Tales of a 24 year old nothing

At 18, I had it all planned out what life at 25 was going to be like: I was going to be living on my own, I was going to be gainfully employed,  I was going to be with the girl I would wind up with, and I was going to be on my way to setting myself up for the rest of life. Oh, and I wrote a shitty young adult novel. 


At 20, things were all going to plan. I was on my way to the degree, I had just started seeing a girl I couldn't deny feeling was "the one". I was just missing the job, the apartment, and was cocky that my real life would start in the next 2 years.

At 22, I had the degree, I still had the girl, but that was the slippery slope where the momentum and traction didn't keep me up. I was living in a basement, with my girlfriend. The only thing missing in the trifecta that signified the failure of life was the unwanted pregnancy. The lack of a job started to get to me.  No one really tells you that an English degree is pretty much worthless. Yeah, you can dissect Wordsworth  and Faulkner with the best of them, but you have a piece of paper that cant get you a job anywhere, but I was keeping it together, and it all slipped out bit by bit. 

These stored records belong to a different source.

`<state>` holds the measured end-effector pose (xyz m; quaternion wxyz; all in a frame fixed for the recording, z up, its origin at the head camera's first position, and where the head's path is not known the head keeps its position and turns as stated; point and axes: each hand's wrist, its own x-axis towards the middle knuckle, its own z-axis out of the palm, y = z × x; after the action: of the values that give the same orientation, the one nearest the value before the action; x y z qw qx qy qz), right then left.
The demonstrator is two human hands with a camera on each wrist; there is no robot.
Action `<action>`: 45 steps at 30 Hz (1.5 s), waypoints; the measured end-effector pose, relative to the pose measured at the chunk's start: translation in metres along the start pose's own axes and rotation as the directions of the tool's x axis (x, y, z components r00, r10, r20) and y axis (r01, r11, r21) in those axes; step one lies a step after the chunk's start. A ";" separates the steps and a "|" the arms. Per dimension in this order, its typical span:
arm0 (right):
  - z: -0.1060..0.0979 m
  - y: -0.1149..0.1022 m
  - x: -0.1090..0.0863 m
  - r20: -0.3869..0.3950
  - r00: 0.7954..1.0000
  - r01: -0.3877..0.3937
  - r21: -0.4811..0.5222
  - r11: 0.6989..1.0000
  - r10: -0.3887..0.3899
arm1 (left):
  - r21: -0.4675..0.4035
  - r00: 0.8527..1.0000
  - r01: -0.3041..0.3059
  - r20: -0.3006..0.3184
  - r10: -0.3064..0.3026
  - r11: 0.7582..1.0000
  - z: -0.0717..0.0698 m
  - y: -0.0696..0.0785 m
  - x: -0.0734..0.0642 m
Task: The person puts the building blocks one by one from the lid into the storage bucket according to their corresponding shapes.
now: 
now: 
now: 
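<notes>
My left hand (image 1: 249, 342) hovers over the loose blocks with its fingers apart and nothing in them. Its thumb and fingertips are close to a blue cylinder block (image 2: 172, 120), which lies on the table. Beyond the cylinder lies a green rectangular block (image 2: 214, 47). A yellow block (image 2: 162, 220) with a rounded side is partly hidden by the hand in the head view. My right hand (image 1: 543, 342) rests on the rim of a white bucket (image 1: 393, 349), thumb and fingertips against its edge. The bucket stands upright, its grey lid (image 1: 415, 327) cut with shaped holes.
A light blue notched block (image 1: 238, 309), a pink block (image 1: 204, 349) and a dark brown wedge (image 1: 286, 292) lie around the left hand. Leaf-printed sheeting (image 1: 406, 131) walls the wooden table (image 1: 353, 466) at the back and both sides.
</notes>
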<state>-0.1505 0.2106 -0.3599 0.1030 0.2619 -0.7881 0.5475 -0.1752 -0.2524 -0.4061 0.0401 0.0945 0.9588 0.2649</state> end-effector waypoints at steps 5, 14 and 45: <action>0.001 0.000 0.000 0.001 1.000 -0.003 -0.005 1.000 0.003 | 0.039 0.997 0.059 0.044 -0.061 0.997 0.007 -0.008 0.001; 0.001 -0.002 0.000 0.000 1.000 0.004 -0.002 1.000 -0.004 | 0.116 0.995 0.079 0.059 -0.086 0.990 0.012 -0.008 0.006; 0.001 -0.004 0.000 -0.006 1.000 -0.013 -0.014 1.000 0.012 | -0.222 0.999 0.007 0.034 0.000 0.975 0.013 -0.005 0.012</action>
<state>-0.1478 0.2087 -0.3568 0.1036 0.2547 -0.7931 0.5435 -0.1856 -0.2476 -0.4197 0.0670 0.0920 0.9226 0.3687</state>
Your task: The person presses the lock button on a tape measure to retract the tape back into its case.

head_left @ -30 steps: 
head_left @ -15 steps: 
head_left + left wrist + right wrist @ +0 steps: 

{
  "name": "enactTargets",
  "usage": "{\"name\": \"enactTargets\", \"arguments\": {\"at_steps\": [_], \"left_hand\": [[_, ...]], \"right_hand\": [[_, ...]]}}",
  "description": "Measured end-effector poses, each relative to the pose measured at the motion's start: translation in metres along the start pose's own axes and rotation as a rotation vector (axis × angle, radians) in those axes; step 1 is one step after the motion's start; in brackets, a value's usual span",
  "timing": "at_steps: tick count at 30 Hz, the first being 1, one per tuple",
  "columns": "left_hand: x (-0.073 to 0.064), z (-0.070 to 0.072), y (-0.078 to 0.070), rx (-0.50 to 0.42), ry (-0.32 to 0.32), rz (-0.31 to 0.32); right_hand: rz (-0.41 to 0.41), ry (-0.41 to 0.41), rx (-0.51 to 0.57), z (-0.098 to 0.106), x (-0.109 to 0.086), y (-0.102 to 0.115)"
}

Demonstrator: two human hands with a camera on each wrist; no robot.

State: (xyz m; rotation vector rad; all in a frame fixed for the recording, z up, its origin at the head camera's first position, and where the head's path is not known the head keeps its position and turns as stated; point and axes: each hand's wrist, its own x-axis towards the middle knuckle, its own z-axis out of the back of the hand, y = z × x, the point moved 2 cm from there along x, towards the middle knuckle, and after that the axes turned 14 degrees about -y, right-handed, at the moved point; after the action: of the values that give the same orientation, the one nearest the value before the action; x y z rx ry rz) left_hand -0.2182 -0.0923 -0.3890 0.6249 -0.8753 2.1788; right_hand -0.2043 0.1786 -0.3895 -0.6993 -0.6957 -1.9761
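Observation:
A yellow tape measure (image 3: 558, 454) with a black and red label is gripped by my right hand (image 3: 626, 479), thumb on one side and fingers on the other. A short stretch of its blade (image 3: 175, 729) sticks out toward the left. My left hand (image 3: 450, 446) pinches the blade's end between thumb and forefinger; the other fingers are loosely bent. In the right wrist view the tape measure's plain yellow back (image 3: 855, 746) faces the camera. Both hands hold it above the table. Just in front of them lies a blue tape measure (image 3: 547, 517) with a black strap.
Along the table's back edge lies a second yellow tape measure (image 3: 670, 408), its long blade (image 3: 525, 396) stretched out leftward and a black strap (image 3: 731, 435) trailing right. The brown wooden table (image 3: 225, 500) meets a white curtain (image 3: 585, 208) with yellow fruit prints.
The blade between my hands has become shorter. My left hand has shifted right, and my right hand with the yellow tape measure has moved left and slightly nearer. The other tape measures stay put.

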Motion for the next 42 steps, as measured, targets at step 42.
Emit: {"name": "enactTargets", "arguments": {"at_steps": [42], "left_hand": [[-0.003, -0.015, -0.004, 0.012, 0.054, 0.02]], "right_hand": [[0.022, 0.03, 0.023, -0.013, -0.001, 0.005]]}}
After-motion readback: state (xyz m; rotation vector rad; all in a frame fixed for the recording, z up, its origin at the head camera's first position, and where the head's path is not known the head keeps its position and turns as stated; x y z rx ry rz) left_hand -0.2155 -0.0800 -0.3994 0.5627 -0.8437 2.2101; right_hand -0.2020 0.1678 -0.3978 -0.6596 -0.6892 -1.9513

At 24, it  the plan was all shot to shit. There was no job, there were internships. Internships where I had to pay to get to work, and then a slightly better internship of which I'm presently at. I get a title, and i get my travel comped. I guess it's the stepping stone I need. I feel strangely optimistic, and hopefully in not the same 18-year old one.  I'm still living at home, and I'm still in the basement, and it still drives me nuts. I feel like I'm 16 again, and now there's a slight difference:the girl, the girl quite frankly just wasn't the one, and it got messy. It's all part of the journey I suppose.  The big difference is that I'm starting to seriously invest in myself. I'm seriously investing in my writing (see this). I don't know. 24 may be the year that leads me to the rest of my life, in a way that is better than i imagined.